(Items listed in a dataset)
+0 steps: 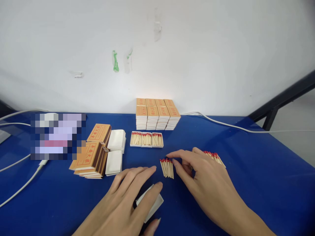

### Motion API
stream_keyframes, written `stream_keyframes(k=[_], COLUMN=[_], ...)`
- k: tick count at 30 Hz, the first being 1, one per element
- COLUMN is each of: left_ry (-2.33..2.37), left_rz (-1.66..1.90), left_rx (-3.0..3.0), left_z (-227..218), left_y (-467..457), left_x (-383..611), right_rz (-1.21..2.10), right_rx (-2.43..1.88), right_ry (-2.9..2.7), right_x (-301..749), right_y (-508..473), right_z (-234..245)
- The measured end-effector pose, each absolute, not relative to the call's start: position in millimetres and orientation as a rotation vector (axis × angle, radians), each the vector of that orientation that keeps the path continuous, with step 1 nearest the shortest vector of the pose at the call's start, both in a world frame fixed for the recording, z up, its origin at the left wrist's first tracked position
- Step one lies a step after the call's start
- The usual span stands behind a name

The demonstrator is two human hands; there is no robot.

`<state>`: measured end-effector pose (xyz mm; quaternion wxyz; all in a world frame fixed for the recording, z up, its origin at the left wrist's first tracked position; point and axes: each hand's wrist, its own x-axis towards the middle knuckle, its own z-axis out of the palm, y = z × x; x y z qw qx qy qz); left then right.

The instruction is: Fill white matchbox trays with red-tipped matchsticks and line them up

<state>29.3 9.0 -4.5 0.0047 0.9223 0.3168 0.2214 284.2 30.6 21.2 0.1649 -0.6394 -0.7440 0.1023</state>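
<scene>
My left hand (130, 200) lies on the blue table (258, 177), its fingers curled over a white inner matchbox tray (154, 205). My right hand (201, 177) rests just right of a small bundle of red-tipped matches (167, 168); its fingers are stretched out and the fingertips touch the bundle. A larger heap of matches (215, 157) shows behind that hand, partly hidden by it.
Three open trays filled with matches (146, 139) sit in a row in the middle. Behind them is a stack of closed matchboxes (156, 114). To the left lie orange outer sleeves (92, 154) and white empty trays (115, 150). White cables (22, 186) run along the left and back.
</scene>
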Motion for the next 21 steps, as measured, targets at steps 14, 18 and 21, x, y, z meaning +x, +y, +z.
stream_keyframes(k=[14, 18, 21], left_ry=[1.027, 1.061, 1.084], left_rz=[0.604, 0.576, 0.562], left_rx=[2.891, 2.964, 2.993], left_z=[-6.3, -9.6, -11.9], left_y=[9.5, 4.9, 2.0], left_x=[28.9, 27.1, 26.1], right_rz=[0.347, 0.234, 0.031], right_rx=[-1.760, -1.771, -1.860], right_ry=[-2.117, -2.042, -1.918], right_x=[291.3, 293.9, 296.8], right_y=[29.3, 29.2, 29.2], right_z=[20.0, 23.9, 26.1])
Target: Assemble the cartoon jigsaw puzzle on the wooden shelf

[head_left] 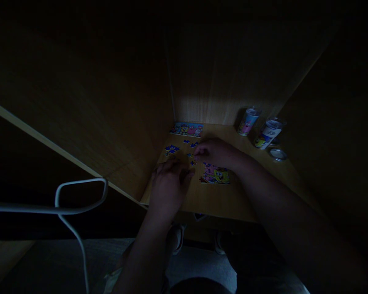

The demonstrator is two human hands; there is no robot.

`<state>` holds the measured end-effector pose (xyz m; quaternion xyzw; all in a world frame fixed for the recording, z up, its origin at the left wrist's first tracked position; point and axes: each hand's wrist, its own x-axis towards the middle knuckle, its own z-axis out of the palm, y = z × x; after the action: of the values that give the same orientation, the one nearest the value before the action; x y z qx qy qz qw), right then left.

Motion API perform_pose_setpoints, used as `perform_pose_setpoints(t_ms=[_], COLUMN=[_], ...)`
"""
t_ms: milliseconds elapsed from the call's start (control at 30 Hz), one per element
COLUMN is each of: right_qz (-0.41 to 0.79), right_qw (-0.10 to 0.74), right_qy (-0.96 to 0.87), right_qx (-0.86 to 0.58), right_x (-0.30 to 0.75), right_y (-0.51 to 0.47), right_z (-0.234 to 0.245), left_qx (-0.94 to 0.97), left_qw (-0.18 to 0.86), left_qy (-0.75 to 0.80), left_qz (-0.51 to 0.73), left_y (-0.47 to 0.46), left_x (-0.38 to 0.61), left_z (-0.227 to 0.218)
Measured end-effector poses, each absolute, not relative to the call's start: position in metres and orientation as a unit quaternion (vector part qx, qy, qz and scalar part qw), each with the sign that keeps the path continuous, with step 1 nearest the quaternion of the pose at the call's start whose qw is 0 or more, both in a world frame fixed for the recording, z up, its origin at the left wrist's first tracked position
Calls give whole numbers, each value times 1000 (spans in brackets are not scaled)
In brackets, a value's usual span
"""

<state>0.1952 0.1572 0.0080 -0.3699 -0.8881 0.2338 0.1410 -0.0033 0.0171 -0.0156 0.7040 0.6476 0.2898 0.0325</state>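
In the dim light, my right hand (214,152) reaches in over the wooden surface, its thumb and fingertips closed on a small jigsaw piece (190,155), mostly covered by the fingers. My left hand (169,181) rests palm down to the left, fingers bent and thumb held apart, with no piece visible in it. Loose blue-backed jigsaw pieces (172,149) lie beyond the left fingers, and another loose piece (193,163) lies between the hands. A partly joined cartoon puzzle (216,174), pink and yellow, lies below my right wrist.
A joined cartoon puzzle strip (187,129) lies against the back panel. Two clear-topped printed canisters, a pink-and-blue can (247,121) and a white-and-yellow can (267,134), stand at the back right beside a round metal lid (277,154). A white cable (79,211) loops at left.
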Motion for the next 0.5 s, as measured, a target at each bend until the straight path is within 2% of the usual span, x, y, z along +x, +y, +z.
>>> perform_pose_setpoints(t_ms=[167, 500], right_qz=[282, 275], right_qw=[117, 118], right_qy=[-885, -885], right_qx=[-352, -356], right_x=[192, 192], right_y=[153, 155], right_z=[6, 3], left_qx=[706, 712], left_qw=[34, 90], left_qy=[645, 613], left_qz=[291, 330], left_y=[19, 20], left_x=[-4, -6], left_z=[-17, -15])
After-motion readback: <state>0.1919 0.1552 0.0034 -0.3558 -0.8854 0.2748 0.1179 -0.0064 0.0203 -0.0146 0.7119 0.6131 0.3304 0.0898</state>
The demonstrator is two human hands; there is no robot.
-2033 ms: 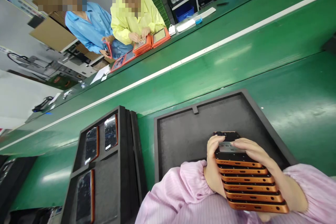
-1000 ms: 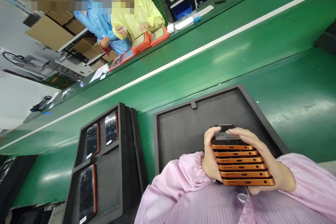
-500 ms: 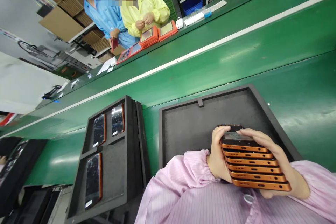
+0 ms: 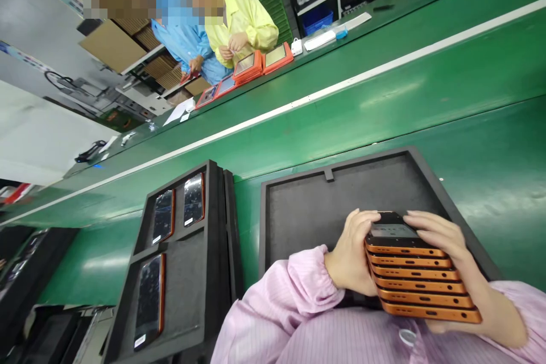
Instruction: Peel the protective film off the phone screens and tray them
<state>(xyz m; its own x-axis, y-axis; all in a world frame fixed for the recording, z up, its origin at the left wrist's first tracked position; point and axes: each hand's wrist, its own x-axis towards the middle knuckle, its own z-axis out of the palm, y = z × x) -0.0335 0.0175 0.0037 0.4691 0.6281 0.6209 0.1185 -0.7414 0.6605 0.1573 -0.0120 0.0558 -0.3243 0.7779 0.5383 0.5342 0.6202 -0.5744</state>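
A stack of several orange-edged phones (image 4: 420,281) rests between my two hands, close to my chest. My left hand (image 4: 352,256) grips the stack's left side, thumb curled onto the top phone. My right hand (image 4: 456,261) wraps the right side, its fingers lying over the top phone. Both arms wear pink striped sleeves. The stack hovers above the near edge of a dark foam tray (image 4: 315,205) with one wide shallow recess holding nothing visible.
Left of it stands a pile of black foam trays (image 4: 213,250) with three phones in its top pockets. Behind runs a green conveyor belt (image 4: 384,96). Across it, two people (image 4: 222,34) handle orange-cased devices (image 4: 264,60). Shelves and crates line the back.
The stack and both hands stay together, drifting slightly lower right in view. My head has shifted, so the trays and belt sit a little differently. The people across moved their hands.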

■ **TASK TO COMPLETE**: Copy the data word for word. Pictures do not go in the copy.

■ **RESPONSE**:
+0 steps: 

### Motion API
stream_keyframes, written `stream_keyframes(k=[_], COLUMN=[_], ...)`
- k: tick count at 30 Hz, the first being 1, one per element
- COLUMN is each of: left_ry (-2.33..2.37), left_rz (-1.66..1.90), left_rx (-3.0..3.0), left_z (-227..218), left_y (-467..457), left_x (-383..611), right_rz (-1.21..2.10), right_rx (-2.43..1.88), right_ry (-2.9..2.7), right_x (-301..749), right_y (-508..473), right_z (-234..245)
- The measured end-effector pose, each absolute, not relative to the call's start: position in millimetres and orientation as a rotation vector (axis × angle, radians), each the vector of that orientation that keeps the path continuous, with step 1 nearest the shortest vector of the pose at the call's start, both in a world frame fixed for the recording, z up, its origin at the left wrist's first tracked position
- Step one lies a step after the call's start
- The usual span stands behind a name

The demonstrator is two human hands; there is no robot.

`<state>`: measured end-effector pose (xyz mm; quaternion wxyz; all in a world frame fixed for the recording, z up, its origin at the left wrist's first tracked position; point and axes: each hand's wrist, its own x-axis towards the middle knuckle, its own z-axis out of the palm, y = z × x; x y z qw qx qy qz); left then right.

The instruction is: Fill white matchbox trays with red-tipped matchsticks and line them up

<state>29.3 9.0 -4.5 0.0047 0.9223 0.3168 0.2214 284.2 30.6 21.2 0.1649 -0.6394 -0.7440 0.1023</state>
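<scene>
My left hand (130, 200) lies on the blue table (258, 177), its fingers curled over a white inner matchbox tray (154, 205). My right hand (201, 177) rests just right of a small bundle of red-tipped matches (167, 168); its fingers are stretched out and the fingertips touch the bundle. A larger heap of matches (215, 157) shows behind that hand, partly hidden by it.
Three open trays filled with matches (146, 139) sit in a row in the middle. Behind them is a stack of closed matchboxes (156, 114). To the left lie orange outer sleeves (92, 154) and white empty trays (115, 150). White cables (22, 186) run along the left and back.
</scene>
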Motion for the next 21 steps, as measured, targets at steps 14, 18 and 21, x, y, z meaning +x, +y, +z.
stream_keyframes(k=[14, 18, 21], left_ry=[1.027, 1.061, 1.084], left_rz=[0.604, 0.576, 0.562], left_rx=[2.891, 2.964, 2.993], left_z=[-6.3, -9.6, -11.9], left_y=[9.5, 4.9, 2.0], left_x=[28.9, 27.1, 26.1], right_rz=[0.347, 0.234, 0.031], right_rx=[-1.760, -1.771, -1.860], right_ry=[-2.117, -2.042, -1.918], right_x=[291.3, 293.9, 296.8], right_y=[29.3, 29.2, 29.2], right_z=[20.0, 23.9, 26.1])
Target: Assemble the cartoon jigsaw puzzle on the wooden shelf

[head_left] 

The demonstrator is two human hands; there is no robot.

`<state>` holds the measured end-effector pose (xyz m; quaternion xyzw; all in a world frame fixed for the recording, z up, its origin at the left wrist's first tracked position; point and axes: each hand's wrist, its own x-axis towards the middle knuckle, its own z-axis out of the palm, y = z × x; after the action: of the values that give the same orientation, the one nearest the value before the action; x y z qx qy qz qw), right then left.

Motion API perform_pose_setpoints, used as `perform_pose_setpoints(t_ms=[_], COLUMN=[_], ...)`
"""
t_ms: milliseconds elapsed from the call's start (control at 30 Hz), one per element
COLUMN is each of: right_qz (-0.41 to 0.79), right_qw (-0.10 to 0.74), right_qy (-0.96 to 0.87), right_qx (-0.86 to 0.58), right_x (-0.30 to 0.75), right_y (-0.51 to 0.47), right_z (-0.234 to 0.245), left_qx (-0.94 to 0.97), left_qw (-0.18 to 0.86), left_qy (-0.75 to 0.80), left_qz (-0.51 to 0.73), left_y (-0.47 to 0.46), left_x (-0.38 to 0.61), left_z (-0.227 to 0.218)
Measured end-effector poses, each absolute, not relative to the call's start: position in metres and orientation as a unit quaternion (vector part qx, qy, qz and scalar part qw), each with the sign that keeps the path continuous, with step 1 nearest the quaternion of the pose at the call's start whose qw is 0 or more, both in a world frame fixed for the recording, z up, its origin at the left wrist's first tracked position
Calls give whole numbers, each value times 1000 (spans in brackets are not scaled)
In brackets, a value's usual span
"""

<state>0.1952 0.1572 0.0080 -0.3699 -0.8881 0.2338 0.1410 -0.0033 0.0171 -0.0156 0.7040 0.6476 0.2898 0.0325</state>
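In the dim light, my right hand (214,152) reaches in over the wooden surface, its thumb and fingertips closed on a small jigsaw piece (190,155), mostly covered by the fingers. My left hand (169,181) rests palm down to the left, fingers bent and thumb held apart, with no piece visible in it. Loose blue-backed jigsaw pieces (172,149) lie beyond the left fingers, and another loose piece (193,163) lies between the hands. A partly joined cartoon puzzle (216,174), pink and yellow, lies below my right wrist.
A joined cartoon puzzle strip (187,129) lies against the back panel. Two clear-topped printed canisters, a pink-and-blue can (247,121) and a white-and-yellow can (267,134), stand at the back right beside a round metal lid (277,154). A white cable (79,211) loops at left.
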Motion for the next 0.5 s, as measured, a target at each bend until the straight path is within 2% of the usual span, x, y, z along +x, +y, +z.
>>> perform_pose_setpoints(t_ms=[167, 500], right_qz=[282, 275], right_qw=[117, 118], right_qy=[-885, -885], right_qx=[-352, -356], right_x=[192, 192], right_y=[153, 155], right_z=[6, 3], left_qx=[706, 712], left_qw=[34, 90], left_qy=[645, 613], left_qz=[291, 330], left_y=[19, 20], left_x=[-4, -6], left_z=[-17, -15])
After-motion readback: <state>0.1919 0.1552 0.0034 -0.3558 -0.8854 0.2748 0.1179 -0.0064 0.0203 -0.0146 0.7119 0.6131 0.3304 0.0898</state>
The demonstrator is two human hands; there is no robot.
-2033 ms: 
-1000 ms: 
-500 ms: 
+0 ms: 
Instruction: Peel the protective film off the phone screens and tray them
<state>(xyz m; its own x-axis, y-axis; all in a world frame fixed for the recording, z up, its origin at the left wrist's first tracked position; point and axes: each hand's wrist, its own x-axis towards the middle knuckle, its own z-axis out of the palm, y = z × x) -0.0335 0.0175 0.0037 0.4691 0.6281 0.6209 0.1185 -0.7414 0.6605 0.1573 -0.0120 0.0558 -0.3243 0.7779 0.5383 0.5342 0.6202 -0.5744</state>
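A stack of several orange-edged phones (image 4: 420,281) rests between my two hands, close to my chest. My left hand (image 4: 352,256) grips the stack's left side, thumb curled onto the top phone. My right hand (image 4: 456,261) wraps the right side, its fingers lying over the top phone. Both arms wear pink striped sleeves. The stack hovers above the near edge of a dark foam tray (image 4: 315,205) with one wide shallow recess holding nothing visible.
Left of it stands a pile of black foam trays (image 4: 213,250) with three phones in its top pockets. Behind runs a green conveyor belt (image 4: 384,96). Across it, two people (image 4: 222,34) handle orange-cased devices (image 4: 264,60). Shelves and crates line the back.
The stack and both hands stay together, drifting slightly lower right in view. My head has shifted, so the trays and belt sit a little differently. The people across moved their hands.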

There is nothing more to this answer.